Here's the Obama (and Bush) method; find a suspected terrorist, get a warrant for his phone records, pull them from the NSA database.  If the numbers are interesting, go to Ma Bell with another warrant to identify the numbers called.

Now here's the method Ma Bell has offered since the beginning of phone service a century ago: find a suspected terrorist, get a warrant for his phone records, pull them from Ma Bell's (or Verizon's) database.  It will also have--unlike the NSA database--clear indication of who was called in most cases, and if my online payments are indicative, it's on the screen within a minute.

In short, it appears that the NSA and its handlers never once did a basic process flow map to realize that the system Ma Bell has offered for a century actually offers better tracking of terrorists than the system they're spending billions of dollars to create.   Fourth Amendment issue, yes, but an even bigger issue is that the NSA is apparently being run by people who don't know how to think.

Update: in related silliness, apparently Dodd-Frank authorized the collection of five million sets of spending records from credit agencies and others--information that has been readily available from lenders for "only" about fifty years.  Of course, we are promised that nobody would ever connect the information to the borrower through the use of birthdate and census block number. 

It's time to send a note to your Congressman and Senators and ask them to stop this stupidity.  It's an affront to the 4th Amendment, as well as a colossal waste of money.

Thursday, June 27, 2013

Thoughts on Supreme Court rulings

....and yes, this would be the two rulings on the "Defense of Marriage Act" and the overturning of California's Proposition 8.  Both are going to be very quiet in the short run, but could have disastrous effects in the long run, as (a) we forget that family law is really about weaker vessels and (b) we confer a degree of respectability on behavior that many would have previously avoided. 

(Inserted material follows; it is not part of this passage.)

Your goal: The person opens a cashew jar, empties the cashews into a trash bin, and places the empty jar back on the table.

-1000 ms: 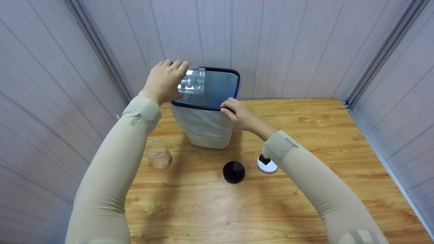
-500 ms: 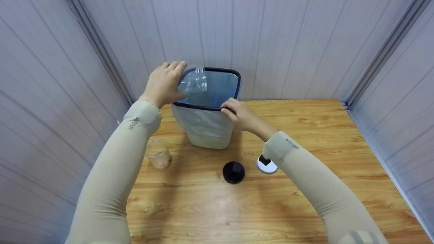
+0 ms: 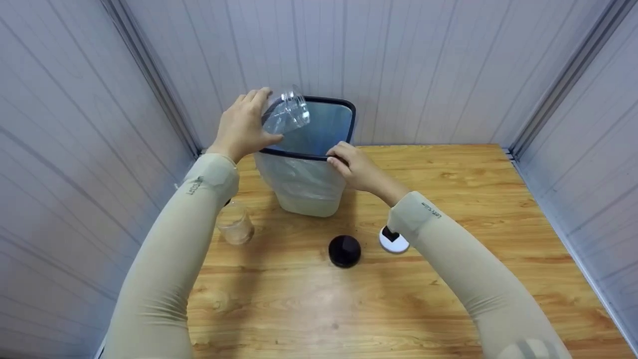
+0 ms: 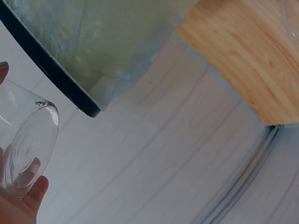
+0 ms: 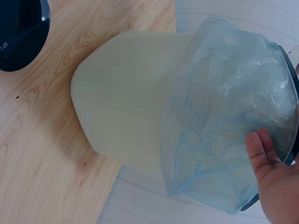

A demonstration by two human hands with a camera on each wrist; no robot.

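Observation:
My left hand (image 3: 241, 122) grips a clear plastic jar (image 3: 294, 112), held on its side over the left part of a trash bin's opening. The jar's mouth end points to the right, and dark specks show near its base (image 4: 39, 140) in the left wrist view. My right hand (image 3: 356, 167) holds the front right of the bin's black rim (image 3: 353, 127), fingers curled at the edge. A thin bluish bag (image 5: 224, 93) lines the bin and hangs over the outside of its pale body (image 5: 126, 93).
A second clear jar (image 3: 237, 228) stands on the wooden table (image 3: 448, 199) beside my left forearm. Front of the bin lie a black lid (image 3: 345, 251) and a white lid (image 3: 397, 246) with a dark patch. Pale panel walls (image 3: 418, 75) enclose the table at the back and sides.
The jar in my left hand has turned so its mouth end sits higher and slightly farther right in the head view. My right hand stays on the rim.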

However, the biggest problem with the rejection of the appeal of the overturning of Proposition 8 is the means by which the court arrived at that decision; they decided that the people who had worked to pass Proposition 8 had no standing to defend it when public officials abdicated their duty to defend the law.

In other words, if an executive doesn't like a law, but can't get the legislature to work honestly to repeal it, he simply finds a group to sue for its repeal and refuses to defend it.   It's a concentration of power that King George III would have loved, and one that all freedom-loving people ought to abhor, no matter what their political views.

Wednesday, June 26, 2013

A finalist for the Ig Noble prize?

Scientists at the University of Florida have apparently figured out how to extract phosphates from urine in minutes, apparently because the supply of phosphates will be depleted in a mere 345 years or so.  So if this gets traction, we're apparently going to be required to act like leftist protesters at a political convention and store gallons and gallons of the stuff, taking a chunk out of the hide of phosphorus miners in Florida and elsewhere, and all so we can continue our nation's insane policy of polluting the waterways of our nation and world so we can burn Snuffy Smith's corn likker in our cars and fatten ourselves like hogs, all the while reducing the availability of wonderful foods like Gulf shrimp.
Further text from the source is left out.